All of the data is to be set down again without any alteration.

Start of Block

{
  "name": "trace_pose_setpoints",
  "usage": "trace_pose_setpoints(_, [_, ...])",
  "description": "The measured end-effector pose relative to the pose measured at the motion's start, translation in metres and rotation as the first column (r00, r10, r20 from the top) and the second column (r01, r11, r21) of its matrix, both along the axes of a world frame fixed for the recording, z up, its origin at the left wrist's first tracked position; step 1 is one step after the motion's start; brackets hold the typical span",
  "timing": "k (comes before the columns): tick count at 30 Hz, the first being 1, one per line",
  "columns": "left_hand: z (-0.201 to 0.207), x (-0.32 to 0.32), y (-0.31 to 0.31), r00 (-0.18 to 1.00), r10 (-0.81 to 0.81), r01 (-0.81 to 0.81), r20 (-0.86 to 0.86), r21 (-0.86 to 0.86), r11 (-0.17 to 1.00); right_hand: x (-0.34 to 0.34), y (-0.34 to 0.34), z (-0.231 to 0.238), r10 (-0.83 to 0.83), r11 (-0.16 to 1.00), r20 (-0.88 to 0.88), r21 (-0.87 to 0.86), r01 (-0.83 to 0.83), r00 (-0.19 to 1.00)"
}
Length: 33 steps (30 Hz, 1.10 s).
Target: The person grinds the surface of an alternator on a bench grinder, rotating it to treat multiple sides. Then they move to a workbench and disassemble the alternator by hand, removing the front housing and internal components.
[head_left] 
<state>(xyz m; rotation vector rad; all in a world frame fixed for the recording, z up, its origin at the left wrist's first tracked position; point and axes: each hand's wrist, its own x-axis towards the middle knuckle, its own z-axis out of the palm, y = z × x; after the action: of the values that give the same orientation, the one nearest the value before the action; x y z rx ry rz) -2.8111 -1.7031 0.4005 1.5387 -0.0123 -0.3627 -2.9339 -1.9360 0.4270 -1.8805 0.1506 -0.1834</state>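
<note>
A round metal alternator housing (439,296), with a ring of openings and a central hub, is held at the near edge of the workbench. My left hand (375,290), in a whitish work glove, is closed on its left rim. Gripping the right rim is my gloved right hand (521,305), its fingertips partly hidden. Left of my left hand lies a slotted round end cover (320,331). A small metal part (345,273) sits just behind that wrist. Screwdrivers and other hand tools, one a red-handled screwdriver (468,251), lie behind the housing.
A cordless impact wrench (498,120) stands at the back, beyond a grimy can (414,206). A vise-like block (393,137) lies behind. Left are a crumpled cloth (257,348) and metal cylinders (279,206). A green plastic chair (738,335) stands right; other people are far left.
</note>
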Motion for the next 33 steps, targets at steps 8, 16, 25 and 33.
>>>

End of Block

COMPLETED EXERCISE:
{
  "name": "trace_pose_setpoints",
  "usage": "trace_pose_setpoints(_, [_, ...])",
  "description": "The measured end-effector pose relative to the pose measured at the motion's start, translation in metres and rotation as the first column (r00, r10, r20 from the top) and the second column (r01, r11, r21) of its matrix, both along the axes of a world frame fixed for the recording, z up, its origin at the left wrist's first tracked position; step 1 is one step after the motion's start; brackets hold the typical span",
  "timing": "k (comes before the columns): tick count at 30 Hz, the first being 1, one per line",
  "columns": "left_hand: z (-0.201 to 0.207), x (-0.32 to 0.32), y (-0.31 to 0.31), r00 (-0.18 to 1.00), r10 (-0.81 to 0.81), r01 (-0.81 to 0.81), r20 (-0.86 to 0.86), r21 (-0.86 to 0.86), r11 (-0.17 to 1.00); right_hand: x (-0.34 to 0.34), y (-0.34 to 0.34), z (-0.231 to 0.238), r10 (-0.83 to 0.83), r11 (-0.16 to 1.00), r20 (-0.88 to 0.88), r21 (-0.87 to 0.86), r01 (-0.83 to 0.83), r00 (-0.19 to 1.00)"
}
Length: 33 steps (30 Hz, 1.10 s).
Target: The person grinds the surface of an alternator on a bench grinder, rotating it to treat multiple sides. Then they move to a workbench and disassemble the alternator by hand, removing the front housing and internal components.
[head_left] 
<state>(xyz m; rotation vector rad; all in a world frame fixed for the recording, z up, its origin at the left wrist's first tracked position; point and axes: each hand's wrist, its own x-axis towards the middle knuckle, its own z-axis out of the palm, y = z × x; after the action: of the values that give the same orientation, the one nearest the value before the action; x y z rx ry rz) -2.8111 -1.7031 0.4005 1.5387 -0.0123 -0.3627 -2.9339 -1.9360 0.4270 -1.8805 0.1506 -0.1834</state>
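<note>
A round metal alternator housing (439,296), with a ring of openings and a central hub, is held at the near edge of the workbench. My left hand (375,290), in a whitish work glove, is closed on its left rim. Gripping the right rim is my gloved right hand (521,305), its fingertips partly hidden. Left of my left hand lies a slotted round end cover (320,331). A small metal part (345,273) sits just behind that wrist. Screwdrivers and other hand tools, one a red-handled screwdriver (468,251), lie behind the housing.
A cordless impact wrench (498,120) stands at the back, beyond a grimy can (414,206). A vise-like block (393,137) lies behind. Left are a crumpled cloth (257,348) and metal cylinders (279,206). A green plastic chair (738,335) stands right; other people are far left.
</note>
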Motion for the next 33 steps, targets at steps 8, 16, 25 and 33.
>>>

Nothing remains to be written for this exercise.